New York’a gitmeniz ve orada bir süre kalmanız moda açısından önemli bir yer teşkil ediyor olmalı hayatınızda. Neler yaptınız New York’ta?
New York’ta aslında çok beslendim. Algılarım çok açık gittim. Bir şeye nasıl bir niyetle başlar ve ne almak üzere giderseniz, o olur. O yüzden orada geçirdiğim her gün bir şeyler öğrendim. İlk etapta kendime hemen bir fotoğraf makinesi aldım ve her günümü fotoğrafladım. FIT’nin (Moda Teknoloji Enstitüsü) styling derslerine gittim. Benim Türkiye’de iki senelik bir Marie Claire portfolyom vardı. Oradan ders almak için görüşmeye gittiğimde okulun bölüm başkanı beni ilk derse konuk hoca olarak sokmuştu. Portfolyoma inanamamışlardı. Türkiye’den de böyle bir şey beklemiyorlardı. Bir yandan restoranda hosteslik yapıyordum, bir yandan da Türkiye’den bağlantılarımı koparmamak ve orada yaptığım çekimlerin Türkiye’de yayımlanması için uğraşıyordum. Sonra W Hotel’lerin imaj çekimleri için beni istediler. O zaman yanımda asistan yok, hiçbir şey yok. New York’ta nasıl kıyafet alınır derken ürün toplayıp iyi bir çekim çıkarmıştım. Sürekli vintage ile alakalı dergi ve kitap almak için kitapçılara gidiyordum. Saatlerce vakit geçiriyordum oralarda. Orada ünlü isimlere de rastlıyorsunuz. Çünkü herkes eski kitaplardan ilham alıyor. Orada güçlü bağlantılar kurmuştum.
Ne kadar devam ettiniz moda editörlüğüne?
Türkiye’ye döndükten sonra da devam ettim, hâlâ da devam ediyorum. Eskiden daha yoğundum ve daha çok bağlıydım dergiye. Son birkaç senedir dışarıdan yapıyorum. Hâlâ Marie Claire’e çekim yapıp yolluyorum,
iki-üç ayda bir. Yoğunluk azaldı sadece. Kopmadım. Firmalara, katalog ve kampanyalara da çekimler yapıyorum.

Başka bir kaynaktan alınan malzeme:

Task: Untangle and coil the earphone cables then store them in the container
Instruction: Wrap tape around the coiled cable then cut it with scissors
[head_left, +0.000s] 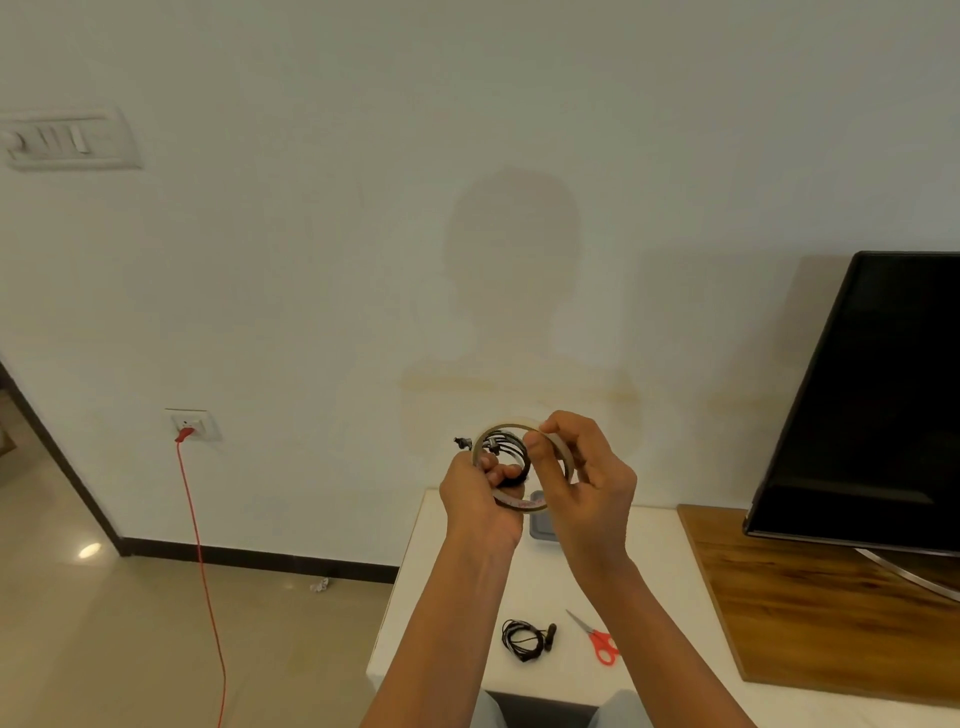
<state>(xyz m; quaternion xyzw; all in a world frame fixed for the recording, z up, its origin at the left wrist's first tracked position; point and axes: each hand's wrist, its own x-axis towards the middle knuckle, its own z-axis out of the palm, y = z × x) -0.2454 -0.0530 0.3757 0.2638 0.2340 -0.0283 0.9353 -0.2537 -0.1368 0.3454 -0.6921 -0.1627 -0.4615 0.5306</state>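
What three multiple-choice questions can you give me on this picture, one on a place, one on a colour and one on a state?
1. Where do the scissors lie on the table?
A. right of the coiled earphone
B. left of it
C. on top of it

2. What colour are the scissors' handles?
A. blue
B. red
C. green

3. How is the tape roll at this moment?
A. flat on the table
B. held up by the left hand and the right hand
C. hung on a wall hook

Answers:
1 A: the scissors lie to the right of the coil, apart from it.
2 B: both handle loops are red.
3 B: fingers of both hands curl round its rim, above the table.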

Türkiye’ye döndüğünüzde kendinizi nerede buldunuz?
Burada da bir anda ivme yakaladım. Orada kendimi öyle güzel beslemiştim ki, enerjim burada da algılandı. Belki de ihtiyaç vardı. Burada işlerim daha çok ilerledi. Pişmiş olarak gelmiştim çünkü. Hem modellikte hem editörlükte. Bazen düşünüyorum, orada kalsaydım da çok başarılı olurdum. O network’ün içine girdim ve gördüm çünkü. İyi ki dönmüşüm çünkü burada da yapmak istediklerimi yapabileceğim bir yol açıldı önüme.

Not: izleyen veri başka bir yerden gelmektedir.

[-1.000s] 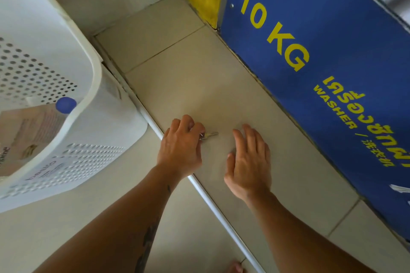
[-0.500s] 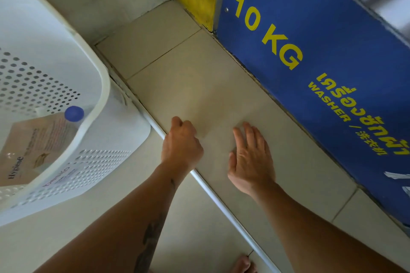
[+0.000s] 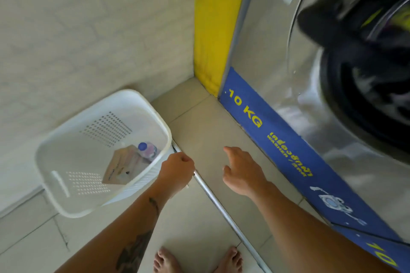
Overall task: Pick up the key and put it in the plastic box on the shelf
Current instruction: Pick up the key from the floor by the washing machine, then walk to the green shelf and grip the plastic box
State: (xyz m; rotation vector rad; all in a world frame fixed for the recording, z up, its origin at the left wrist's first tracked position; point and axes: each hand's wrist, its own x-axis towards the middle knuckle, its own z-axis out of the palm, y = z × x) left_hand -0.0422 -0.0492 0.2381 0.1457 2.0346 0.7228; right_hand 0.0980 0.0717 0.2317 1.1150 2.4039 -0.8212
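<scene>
Tiled floor [image 3: 199, 131] lies open between white basket [image 3: 66, 184] at 9 o'clock and washer [image 3: 288, 150] at 3 o'clock, a metal strip [image 3: 221, 210] crossing it. Left hand [image 3: 176, 172] is fisted above the strip; the key is hidden, presumably inside. Right hand [image 3: 243, 173] hovers spread, holding nothing.

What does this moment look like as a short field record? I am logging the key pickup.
left hand: closed in a fist, raised off the floor
key: not clearly visible; a small tip shows under the fist
right hand: open, empty, fingers loosely spread
white basket: on the floor at left, holding a bottle and a pouch
washer: at right, blue 10 KG panel
shelf and plastic box: not in view
</scene>
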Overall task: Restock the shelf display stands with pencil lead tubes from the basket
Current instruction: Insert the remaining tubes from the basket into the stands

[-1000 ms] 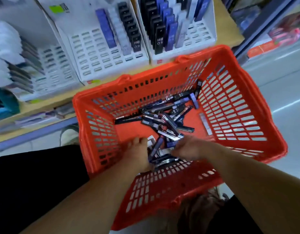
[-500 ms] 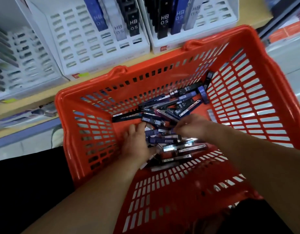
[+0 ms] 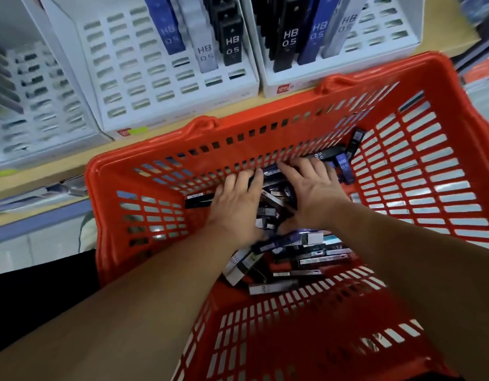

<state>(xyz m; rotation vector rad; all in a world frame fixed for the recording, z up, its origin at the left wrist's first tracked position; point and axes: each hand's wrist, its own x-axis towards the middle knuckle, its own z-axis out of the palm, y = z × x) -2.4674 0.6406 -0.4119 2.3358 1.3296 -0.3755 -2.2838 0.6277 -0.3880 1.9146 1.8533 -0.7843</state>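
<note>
An orange plastic basket (image 3: 419, 188) holds a loose pile of black, blue and grey pencil lead tubes (image 3: 295, 257). Both my hands are inside it, palms down on the pile near the far wall. My left hand (image 3: 235, 204) lies with fingers stretched over the tubes. My right hand (image 3: 312, 193) lies beside it, fingers spread toward the far wall. What is under the palms is hidden. Two white slotted display stands sit on the shelf beyond: a left stand (image 3: 133, 86) with few tubes and a right stand (image 3: 375, 50) with more.
A third white stand (image 3: 37, 105) at the far left holds dark items. The wooden shelf edge (image 3: 45, 180) runs just behind the basket. Pale floor shows through the basket's right wall. Dark clothing (image 3: 31, 292) fills the lower left.
Both hands have slid from the near part of the pile toward the far wall of the basket, pushing through the tubes. The view has moved closer to the shelf stands.
</note>
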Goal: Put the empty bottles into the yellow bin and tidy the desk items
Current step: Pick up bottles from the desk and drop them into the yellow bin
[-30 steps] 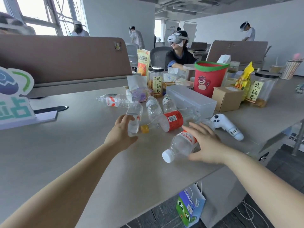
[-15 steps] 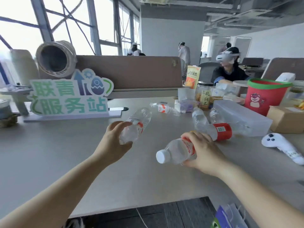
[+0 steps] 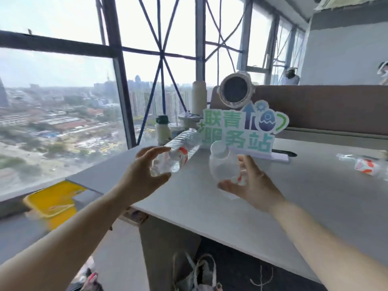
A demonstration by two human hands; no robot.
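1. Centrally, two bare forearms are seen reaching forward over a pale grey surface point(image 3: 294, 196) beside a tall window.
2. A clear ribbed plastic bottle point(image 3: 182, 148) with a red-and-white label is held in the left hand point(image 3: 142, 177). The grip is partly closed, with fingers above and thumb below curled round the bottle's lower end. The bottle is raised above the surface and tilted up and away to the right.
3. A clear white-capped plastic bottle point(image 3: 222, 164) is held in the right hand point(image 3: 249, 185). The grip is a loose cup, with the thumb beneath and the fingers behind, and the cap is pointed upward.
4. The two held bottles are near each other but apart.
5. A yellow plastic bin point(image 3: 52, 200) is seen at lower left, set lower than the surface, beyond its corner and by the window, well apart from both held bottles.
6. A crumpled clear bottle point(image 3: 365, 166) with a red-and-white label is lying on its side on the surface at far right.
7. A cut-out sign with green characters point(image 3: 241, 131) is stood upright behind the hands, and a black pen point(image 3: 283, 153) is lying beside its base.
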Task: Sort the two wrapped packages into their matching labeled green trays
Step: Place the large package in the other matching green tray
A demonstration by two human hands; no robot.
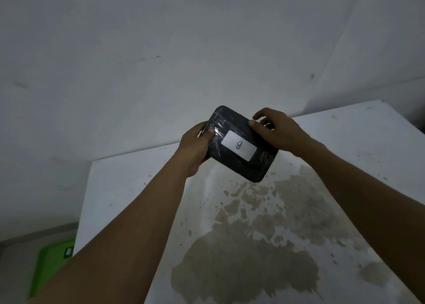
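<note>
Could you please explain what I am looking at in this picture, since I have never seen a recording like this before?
There is no machine here: the single picture comes from a wide-angle camera worn on a person's head, looking forward and down at their bare arms. The left hand and the right hand together hold up a dark wrapped package above a white table. A white label on the package shows a handwritten B, upside down to the camera. The table carries a large brownish stain and nothing else that I can see. At the lower left, below the table, part of a green tray shows; its label is too blurred to read.
</note>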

İstanbul’un en gözde semti olan Nişantaşı’nda bir vintage mağazanız var. Bu mağazayı açmaya nasıl karar verdiniz?
Çok spontane bir karardı. Bana bundan üç sene evvel Nişantaşı’nda bir mağaza açacağımı söyleseniz “Yok canım ne işim olur mağazada?” derdim. Ama belli olmuyor işte. Ben kendi kendime kıyafet ve aksesuar topluyordum. Çünkü bir moda editörü için önemlidir böyle şeyler; bir gün bir çekimde mutlaka lazım olur. Evim buraya çok yakın. Haftalarca bu dükkanın camında kiralık ilanı asılı kaldı. Gelip geçip ilana bakıyordum. Fiyatını sormadım bile çünkü biliyorum ki çok pahalı burada kiralar. Ama bu dükkan beni bekledi resmen. Böyle bir yerin iki-üç hafta beklemesi imkansızdır çünkü. Bir gün üşenmedim telefon açtım. Çok uygun geldi fiyatı. “Ee, hadi bari” deyip gözümü kararttım. Çok düşününce yapılacak bir iş değil aslında. Çok detaylı düşünseydim vazgeçerdim. Benim yaptığım iş, ticaret işi değildi. Demek ki düşünmeden girmem doğruymuş.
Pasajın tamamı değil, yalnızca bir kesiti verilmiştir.